• _BRIEF_: Transcribe only the lines of the listing below from the one holding "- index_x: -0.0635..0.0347" through the one holding "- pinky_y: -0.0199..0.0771", inclusive, without any change.

• _SOURCE DATA_:
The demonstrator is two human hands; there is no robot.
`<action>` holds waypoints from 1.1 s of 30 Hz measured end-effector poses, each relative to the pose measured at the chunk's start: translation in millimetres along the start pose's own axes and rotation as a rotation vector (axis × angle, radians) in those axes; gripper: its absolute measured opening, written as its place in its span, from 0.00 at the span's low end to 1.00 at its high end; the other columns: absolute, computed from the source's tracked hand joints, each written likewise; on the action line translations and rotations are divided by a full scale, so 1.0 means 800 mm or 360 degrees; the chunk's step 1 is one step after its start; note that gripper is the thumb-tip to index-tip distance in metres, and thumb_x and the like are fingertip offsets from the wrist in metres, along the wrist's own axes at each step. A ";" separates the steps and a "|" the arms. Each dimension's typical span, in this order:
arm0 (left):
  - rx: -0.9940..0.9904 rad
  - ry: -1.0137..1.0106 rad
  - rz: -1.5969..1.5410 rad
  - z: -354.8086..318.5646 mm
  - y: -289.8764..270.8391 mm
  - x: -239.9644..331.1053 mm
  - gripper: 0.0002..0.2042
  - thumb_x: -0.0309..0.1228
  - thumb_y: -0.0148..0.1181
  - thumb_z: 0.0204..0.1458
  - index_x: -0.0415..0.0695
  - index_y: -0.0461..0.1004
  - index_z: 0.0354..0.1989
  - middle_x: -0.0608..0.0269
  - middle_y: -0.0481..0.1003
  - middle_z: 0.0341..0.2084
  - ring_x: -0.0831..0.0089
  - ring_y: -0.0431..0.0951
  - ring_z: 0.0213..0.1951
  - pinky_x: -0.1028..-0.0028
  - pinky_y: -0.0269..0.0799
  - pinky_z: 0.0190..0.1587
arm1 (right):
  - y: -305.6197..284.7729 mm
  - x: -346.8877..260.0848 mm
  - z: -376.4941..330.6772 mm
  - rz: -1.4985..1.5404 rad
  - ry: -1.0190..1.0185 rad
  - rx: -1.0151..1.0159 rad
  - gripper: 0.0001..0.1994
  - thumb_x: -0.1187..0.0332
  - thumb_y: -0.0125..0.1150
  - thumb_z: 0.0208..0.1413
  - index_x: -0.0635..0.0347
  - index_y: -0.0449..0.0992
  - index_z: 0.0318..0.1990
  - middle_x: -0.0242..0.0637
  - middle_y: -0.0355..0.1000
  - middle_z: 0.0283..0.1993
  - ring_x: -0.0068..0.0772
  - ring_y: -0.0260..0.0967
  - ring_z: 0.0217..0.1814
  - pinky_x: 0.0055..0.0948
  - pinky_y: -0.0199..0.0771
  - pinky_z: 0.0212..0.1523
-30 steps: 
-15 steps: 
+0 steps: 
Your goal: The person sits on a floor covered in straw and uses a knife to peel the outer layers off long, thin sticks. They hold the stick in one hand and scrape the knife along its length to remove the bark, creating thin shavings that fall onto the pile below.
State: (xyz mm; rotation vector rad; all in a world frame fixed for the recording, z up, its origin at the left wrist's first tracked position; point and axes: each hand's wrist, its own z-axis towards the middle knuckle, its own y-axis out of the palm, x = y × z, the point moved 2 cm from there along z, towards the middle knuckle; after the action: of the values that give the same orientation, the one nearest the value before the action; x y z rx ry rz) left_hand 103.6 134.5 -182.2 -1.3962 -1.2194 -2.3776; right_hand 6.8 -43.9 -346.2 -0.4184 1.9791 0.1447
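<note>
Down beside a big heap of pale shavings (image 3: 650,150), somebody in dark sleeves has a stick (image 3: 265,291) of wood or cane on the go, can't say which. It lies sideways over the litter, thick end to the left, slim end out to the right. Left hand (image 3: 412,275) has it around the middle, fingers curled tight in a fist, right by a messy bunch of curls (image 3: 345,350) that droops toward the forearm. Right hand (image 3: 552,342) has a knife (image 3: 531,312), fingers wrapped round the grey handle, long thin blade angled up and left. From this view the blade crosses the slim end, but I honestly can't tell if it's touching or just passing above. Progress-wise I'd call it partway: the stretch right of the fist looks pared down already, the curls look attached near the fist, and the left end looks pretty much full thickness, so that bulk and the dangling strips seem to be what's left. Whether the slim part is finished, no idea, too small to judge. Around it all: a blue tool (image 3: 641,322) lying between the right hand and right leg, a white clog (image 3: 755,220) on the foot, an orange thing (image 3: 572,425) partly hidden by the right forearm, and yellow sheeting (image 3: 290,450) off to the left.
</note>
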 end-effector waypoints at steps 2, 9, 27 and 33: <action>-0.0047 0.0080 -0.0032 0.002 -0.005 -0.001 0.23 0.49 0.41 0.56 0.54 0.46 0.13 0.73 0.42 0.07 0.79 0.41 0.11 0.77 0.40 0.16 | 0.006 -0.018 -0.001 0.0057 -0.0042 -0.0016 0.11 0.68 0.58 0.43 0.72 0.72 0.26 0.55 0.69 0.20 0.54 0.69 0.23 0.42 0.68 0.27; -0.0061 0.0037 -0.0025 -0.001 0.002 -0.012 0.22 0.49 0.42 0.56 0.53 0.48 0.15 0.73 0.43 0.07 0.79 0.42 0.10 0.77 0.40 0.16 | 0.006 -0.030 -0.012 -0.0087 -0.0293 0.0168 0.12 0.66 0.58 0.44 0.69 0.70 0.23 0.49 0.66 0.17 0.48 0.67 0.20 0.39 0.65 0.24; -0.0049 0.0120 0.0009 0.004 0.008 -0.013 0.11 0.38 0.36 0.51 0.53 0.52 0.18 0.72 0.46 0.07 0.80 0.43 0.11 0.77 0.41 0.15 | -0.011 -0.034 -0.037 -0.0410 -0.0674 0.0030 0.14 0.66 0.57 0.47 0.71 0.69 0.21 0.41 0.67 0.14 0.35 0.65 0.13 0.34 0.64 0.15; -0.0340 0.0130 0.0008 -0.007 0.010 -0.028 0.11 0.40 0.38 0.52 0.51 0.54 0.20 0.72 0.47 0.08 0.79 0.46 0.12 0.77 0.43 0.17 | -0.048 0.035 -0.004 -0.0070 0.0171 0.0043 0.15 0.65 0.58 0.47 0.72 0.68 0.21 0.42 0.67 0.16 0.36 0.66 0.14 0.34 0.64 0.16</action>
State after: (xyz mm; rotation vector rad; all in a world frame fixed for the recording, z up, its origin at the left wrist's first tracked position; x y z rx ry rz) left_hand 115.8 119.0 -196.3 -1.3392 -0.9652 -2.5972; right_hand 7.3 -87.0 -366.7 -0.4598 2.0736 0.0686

• _ANSWER_:
  - index_x: -0.0635..0.0347
  - index_y: -0.0449..0.0992
  - index_z: 0.0318..0.1990
  - middle_x: -0.0242..0.0637
  - middle_y: -0.0355..0.1000
  - middle_z: 0.0283..0.1993
  - ring_x: -0.0068..0.0772
  - ring_y: -0.0260..0.0967
  - ring_z: 0.0217..0.1814
  - pinky_x: 0.0055..0.0948
  - pinky_y: -0.0199..0.0771

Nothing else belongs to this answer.